■ **Problem**
Reproduce the top of the data verbatim, through and including the line that contains "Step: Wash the".

• • • • • • •

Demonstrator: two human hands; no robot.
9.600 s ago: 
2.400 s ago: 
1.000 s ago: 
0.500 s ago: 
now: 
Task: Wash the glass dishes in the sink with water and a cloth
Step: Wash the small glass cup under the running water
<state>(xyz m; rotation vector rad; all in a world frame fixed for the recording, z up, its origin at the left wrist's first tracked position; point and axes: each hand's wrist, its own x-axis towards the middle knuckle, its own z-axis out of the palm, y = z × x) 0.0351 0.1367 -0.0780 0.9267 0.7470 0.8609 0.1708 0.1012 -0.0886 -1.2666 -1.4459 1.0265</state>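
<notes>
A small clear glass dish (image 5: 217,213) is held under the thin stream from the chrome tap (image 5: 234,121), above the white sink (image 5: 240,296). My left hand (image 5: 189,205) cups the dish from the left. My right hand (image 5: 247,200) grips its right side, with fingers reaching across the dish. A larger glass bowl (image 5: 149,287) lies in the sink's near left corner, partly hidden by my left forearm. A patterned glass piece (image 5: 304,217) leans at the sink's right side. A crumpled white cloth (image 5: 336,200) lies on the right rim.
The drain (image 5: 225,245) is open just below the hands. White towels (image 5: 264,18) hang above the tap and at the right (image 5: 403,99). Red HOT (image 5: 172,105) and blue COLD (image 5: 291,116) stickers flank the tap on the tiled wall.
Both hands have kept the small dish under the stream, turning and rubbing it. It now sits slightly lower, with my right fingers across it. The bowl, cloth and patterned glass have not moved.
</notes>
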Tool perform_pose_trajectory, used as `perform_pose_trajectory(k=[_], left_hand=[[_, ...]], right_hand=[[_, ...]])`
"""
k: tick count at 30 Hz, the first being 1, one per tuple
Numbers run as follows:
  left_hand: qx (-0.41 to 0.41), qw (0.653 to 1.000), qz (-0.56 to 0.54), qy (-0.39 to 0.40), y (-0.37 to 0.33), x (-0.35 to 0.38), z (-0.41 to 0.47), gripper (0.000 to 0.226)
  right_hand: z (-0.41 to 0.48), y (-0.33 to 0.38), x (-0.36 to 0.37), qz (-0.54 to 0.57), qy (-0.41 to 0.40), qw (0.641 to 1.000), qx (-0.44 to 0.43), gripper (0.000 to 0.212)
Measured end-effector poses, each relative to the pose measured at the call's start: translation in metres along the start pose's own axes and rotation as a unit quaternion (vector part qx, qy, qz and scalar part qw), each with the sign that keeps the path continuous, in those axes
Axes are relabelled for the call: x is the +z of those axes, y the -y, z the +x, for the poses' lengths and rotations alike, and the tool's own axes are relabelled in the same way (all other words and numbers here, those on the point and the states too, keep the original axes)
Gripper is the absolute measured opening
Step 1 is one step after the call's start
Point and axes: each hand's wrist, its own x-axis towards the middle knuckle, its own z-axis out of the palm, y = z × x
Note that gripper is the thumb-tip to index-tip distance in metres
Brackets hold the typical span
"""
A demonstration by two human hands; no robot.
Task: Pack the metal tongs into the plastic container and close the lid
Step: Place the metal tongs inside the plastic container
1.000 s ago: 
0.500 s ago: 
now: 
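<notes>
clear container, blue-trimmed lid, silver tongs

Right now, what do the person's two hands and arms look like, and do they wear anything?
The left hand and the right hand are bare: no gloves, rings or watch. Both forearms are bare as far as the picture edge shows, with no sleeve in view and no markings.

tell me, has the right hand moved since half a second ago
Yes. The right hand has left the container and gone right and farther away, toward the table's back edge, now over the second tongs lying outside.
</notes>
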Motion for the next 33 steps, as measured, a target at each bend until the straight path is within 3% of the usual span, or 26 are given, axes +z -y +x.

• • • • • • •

■ **Task response**
Demonstrator: two human hands; no robot.
9.600 s ago: 
2.400 s ago: 
1.000 s ago: 
0.500 s ago: 
now: 
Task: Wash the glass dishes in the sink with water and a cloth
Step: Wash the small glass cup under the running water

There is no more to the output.